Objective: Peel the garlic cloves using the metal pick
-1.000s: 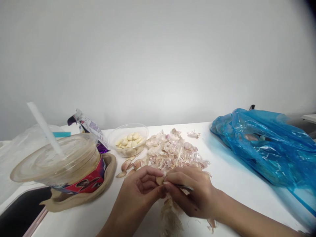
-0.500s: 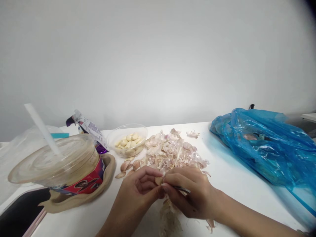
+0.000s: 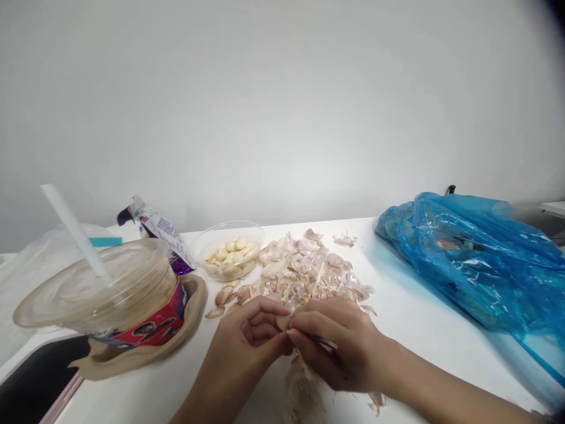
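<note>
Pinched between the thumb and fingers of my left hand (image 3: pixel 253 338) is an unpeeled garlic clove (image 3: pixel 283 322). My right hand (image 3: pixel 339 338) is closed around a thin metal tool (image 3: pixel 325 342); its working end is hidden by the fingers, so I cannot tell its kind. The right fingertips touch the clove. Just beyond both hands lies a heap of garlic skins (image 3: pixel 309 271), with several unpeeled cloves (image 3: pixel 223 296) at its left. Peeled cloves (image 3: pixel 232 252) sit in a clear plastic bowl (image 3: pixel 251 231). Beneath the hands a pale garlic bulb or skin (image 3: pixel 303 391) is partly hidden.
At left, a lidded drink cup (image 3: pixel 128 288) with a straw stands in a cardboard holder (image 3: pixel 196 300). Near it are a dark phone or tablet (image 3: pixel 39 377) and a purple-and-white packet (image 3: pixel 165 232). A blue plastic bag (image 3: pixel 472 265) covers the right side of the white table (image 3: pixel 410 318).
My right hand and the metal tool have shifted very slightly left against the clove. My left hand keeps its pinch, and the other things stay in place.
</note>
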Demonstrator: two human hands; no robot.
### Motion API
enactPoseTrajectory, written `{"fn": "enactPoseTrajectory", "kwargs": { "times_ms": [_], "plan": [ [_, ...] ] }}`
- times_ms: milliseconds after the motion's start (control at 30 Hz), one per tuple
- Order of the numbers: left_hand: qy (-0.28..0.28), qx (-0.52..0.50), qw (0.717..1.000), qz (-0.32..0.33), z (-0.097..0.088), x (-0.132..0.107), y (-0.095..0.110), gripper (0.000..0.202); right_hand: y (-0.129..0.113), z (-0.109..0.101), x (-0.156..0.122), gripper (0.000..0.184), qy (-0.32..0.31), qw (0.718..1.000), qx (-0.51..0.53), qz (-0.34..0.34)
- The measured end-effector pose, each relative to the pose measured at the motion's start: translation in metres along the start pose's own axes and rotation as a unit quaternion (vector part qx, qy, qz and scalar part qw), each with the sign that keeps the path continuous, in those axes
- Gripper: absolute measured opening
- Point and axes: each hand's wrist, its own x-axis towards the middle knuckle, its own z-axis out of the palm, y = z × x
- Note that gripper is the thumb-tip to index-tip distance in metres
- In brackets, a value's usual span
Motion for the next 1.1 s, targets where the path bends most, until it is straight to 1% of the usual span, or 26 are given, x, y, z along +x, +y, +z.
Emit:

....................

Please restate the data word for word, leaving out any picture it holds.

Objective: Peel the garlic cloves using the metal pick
-1.000s: 
-0.500s: 
+0.000s: 
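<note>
Pinched between the thumb and fingers of my left hand (image 3: pixel 253 338) is an unpeeled garlic clove (image 3: pixel 283 322). My right hand (image 3: pixel 339 338) is closed around a thin metal tool (image 3: pixel 325 342); its working end is hidden by the fingers, so I cannot tell its kind. The right fingertips touch the clove. Just beyond both hands lies a heap of garlic skins (image 3: pixel 309 271), with several unpeeled cloves (image 3: pixel 223 296) at its left. Peeled cloves (image 3: pixel 232 252) sit in a clear plastic bowl (image 3: pixel 251 231). Beneath the hands a pale garlic bulb or skin (image 3: pixel 303 391) is partly hidden.
At left, a lidded drink cup (image 3: pixel 128 288) with a straw stands in a cardboard holder (image 3: pixel 196 300). Near it are a dark phone or tablet (image 3: pixel 39 377) and a purple-and-white packet (image 3: pixel 165 232). A blue plastic bag (image 3: pixel 472 265) covers the right side of the white table (image 3: pixel 410 318).
My right hand and the metal tool have shifted very slightly left against the clove. My left hand keeps its pinch, and the other things stay in place.
</note>
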Demonstrator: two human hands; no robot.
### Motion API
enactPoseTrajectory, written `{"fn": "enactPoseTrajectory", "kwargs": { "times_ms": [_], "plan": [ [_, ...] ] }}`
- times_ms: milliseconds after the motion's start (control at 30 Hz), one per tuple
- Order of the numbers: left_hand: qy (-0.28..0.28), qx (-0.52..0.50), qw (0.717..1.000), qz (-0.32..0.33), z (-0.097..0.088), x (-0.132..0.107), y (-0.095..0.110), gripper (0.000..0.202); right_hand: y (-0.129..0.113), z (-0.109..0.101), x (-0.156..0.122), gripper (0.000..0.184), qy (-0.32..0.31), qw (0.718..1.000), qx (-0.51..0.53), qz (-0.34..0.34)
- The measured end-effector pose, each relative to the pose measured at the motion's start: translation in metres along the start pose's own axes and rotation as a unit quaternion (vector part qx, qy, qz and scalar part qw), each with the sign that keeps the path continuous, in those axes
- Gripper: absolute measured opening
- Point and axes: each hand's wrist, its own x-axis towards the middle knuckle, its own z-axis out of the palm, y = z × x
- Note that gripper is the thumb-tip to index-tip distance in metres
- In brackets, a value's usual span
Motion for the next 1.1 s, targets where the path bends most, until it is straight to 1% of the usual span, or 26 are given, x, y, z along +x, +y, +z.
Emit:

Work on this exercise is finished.